Only these lines of the data below are wanted: the one with "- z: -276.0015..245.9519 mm", the one with "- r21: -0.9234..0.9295", and any lines between them, each repeated exactly.

========

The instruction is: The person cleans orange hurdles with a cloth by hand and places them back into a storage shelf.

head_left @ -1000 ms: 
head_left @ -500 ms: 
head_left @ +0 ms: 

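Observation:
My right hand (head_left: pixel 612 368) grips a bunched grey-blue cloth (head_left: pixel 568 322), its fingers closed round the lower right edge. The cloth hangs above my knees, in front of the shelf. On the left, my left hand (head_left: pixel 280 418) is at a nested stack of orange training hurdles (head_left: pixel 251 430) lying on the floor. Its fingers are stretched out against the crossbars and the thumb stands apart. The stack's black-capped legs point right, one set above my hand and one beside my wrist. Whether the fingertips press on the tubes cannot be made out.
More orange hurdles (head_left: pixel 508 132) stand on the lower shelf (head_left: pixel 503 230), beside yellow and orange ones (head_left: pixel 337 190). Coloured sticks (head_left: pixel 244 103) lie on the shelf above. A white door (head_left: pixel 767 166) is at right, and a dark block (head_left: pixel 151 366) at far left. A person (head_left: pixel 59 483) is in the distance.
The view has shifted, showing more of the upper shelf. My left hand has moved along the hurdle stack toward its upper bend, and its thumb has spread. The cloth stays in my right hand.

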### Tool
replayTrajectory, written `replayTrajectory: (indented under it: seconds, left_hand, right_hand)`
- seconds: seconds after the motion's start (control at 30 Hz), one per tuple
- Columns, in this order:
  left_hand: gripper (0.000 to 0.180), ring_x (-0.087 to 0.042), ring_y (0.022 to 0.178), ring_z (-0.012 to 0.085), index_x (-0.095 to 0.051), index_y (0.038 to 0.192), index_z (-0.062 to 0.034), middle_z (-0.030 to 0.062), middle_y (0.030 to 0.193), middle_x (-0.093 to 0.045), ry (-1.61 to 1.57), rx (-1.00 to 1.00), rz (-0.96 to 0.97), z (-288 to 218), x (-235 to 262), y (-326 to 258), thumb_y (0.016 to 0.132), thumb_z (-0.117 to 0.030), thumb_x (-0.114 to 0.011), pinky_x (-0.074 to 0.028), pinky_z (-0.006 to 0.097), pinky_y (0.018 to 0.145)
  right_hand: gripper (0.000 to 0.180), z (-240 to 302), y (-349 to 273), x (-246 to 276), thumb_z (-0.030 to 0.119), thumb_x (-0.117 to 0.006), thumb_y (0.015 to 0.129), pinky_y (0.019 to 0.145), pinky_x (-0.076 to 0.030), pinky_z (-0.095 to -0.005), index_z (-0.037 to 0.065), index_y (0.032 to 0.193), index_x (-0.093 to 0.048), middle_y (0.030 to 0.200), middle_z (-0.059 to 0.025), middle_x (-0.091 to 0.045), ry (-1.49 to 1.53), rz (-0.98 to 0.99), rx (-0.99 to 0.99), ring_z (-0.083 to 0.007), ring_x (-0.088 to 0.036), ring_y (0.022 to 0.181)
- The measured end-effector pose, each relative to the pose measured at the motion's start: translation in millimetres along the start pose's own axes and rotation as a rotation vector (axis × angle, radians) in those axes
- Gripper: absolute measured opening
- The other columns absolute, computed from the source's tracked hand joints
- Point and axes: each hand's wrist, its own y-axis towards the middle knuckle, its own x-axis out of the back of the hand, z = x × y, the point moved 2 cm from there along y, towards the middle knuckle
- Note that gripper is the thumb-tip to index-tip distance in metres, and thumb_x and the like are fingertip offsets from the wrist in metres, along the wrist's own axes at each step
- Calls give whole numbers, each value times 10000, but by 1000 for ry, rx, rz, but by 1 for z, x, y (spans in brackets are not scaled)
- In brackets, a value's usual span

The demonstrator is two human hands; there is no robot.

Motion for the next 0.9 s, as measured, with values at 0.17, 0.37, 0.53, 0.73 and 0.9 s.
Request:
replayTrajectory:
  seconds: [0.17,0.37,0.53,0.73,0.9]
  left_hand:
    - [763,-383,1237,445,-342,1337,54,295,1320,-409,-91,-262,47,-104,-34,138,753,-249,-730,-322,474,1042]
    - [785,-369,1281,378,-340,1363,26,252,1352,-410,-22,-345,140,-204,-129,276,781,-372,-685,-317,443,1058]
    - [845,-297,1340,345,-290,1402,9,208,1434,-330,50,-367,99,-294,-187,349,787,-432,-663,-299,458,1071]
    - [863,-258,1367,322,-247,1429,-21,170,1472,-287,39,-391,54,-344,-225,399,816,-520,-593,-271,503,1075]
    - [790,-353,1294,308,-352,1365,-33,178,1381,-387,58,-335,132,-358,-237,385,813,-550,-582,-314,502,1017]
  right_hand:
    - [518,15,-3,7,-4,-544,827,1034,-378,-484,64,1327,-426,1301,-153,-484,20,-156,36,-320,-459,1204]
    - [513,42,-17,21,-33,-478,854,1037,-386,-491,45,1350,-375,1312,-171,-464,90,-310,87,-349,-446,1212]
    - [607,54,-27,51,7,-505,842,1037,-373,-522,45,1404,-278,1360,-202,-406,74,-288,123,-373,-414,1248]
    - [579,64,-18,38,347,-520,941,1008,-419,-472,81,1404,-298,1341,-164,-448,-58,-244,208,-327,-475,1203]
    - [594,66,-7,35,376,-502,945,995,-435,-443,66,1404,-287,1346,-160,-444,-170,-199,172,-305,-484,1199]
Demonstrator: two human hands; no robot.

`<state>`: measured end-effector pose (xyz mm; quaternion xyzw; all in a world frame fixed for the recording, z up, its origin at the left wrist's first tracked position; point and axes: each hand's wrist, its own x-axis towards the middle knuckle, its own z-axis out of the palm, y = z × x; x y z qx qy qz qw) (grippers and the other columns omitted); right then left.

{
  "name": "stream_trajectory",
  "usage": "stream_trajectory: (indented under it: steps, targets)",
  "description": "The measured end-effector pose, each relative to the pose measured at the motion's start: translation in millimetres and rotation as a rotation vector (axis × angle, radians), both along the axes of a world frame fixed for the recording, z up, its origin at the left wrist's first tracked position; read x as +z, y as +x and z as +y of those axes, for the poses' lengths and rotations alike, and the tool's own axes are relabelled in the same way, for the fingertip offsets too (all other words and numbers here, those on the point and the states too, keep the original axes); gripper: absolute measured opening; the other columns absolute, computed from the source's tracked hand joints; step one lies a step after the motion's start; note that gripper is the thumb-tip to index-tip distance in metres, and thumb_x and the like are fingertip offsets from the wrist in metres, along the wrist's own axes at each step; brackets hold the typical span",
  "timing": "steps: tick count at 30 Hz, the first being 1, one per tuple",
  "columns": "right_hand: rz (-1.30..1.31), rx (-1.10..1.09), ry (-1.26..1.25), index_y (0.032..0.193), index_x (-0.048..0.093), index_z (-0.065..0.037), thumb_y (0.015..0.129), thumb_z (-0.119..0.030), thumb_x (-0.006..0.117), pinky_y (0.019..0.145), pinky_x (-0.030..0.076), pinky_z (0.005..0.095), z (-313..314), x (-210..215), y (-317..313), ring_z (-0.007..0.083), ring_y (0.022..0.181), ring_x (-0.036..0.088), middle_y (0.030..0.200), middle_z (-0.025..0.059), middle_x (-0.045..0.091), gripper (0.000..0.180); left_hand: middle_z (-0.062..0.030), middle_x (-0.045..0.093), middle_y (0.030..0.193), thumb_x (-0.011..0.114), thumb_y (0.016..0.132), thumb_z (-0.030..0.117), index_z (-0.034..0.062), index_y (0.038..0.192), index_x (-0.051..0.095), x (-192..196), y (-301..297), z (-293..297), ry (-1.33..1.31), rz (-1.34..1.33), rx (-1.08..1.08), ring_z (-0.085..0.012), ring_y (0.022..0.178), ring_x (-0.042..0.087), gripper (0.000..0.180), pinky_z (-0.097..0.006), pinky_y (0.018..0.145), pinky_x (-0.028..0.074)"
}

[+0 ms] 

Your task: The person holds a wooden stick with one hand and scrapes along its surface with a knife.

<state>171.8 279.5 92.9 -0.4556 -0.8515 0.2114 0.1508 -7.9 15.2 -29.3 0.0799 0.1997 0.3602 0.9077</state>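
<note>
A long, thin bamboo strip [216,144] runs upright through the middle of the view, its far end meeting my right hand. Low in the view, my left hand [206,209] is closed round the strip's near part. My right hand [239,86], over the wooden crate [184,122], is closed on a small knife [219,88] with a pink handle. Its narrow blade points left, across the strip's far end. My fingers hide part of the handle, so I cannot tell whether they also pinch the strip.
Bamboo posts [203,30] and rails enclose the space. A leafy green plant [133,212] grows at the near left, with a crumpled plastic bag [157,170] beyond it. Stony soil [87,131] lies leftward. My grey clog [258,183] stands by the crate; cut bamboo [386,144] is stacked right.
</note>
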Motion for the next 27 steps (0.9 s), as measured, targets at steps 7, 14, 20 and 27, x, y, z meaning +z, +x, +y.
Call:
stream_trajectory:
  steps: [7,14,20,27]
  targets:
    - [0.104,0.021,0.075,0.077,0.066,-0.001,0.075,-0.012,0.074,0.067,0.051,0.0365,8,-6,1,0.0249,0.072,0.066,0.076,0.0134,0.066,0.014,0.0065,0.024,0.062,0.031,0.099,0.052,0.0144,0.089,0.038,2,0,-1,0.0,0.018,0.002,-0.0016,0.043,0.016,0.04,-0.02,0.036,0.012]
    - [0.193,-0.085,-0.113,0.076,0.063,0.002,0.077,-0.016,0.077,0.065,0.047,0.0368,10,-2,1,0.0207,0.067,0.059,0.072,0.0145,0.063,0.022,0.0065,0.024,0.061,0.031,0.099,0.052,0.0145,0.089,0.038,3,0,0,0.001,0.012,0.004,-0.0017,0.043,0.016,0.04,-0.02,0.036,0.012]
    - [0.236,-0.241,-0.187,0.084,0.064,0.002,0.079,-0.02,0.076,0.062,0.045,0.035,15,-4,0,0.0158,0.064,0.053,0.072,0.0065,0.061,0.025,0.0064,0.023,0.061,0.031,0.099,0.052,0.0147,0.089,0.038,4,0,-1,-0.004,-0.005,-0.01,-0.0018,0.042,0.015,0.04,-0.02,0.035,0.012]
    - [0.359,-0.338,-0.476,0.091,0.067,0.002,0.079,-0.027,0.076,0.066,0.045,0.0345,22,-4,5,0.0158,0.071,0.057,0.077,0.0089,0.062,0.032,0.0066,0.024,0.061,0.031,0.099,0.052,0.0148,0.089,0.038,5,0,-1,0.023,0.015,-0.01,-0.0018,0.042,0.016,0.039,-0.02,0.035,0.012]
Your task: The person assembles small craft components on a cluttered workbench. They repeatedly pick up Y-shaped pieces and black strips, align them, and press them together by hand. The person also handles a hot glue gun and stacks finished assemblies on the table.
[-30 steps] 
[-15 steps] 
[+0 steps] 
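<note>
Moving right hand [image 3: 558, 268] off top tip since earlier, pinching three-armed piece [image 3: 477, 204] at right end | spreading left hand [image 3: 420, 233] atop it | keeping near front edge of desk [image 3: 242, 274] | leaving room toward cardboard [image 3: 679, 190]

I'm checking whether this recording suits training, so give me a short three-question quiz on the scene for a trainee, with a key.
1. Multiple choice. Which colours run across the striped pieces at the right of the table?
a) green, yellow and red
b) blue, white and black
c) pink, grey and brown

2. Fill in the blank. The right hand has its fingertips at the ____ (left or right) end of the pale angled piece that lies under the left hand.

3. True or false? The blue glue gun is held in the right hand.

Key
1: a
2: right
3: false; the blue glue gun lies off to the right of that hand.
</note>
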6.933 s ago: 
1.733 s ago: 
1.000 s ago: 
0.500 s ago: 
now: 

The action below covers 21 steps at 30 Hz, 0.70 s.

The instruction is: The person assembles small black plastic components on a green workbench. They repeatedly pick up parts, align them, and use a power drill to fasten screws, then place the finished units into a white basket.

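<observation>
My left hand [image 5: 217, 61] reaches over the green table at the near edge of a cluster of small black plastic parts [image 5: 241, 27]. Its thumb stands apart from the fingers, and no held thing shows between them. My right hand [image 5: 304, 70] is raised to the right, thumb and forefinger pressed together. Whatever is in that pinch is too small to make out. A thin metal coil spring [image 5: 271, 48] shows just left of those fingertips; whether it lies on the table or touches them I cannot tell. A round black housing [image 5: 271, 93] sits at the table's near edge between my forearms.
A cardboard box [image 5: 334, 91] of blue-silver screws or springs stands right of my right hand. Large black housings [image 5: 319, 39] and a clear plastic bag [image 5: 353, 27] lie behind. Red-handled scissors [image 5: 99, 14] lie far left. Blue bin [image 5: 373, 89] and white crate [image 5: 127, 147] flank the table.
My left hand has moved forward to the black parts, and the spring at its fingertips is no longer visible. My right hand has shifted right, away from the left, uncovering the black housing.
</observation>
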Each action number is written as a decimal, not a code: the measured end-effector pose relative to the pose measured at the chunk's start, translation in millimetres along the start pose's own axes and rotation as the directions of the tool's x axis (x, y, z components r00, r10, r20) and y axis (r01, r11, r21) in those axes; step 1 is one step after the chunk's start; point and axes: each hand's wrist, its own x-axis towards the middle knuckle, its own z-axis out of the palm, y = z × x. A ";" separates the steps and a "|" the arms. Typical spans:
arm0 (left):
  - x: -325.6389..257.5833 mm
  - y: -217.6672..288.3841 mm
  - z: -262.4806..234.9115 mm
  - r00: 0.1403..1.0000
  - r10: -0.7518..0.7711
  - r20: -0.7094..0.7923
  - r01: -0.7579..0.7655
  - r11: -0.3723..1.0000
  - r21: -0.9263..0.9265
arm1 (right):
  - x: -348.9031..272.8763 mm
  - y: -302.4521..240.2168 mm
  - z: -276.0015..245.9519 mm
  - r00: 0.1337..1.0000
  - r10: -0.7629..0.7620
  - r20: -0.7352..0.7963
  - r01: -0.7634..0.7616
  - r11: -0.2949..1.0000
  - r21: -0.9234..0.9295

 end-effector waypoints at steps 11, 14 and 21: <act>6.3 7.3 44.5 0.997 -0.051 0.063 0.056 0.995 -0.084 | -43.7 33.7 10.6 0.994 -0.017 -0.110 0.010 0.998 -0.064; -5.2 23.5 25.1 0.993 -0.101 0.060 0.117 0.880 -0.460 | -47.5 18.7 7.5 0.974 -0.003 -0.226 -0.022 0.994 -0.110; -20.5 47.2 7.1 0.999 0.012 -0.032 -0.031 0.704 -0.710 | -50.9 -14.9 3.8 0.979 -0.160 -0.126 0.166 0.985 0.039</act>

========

## [COMPLETED EXERCISE]
  - z: -276.0015..245.9519 mm
  - r00: 0.1337..1.0000
  - r10: -0.7629..0.7620
  - r20: -0.7352..0.7963
  - r01: -0.7634..0.7616
  - r11: -0.2949..1.0000
  - r21: -0.9234..0.9295

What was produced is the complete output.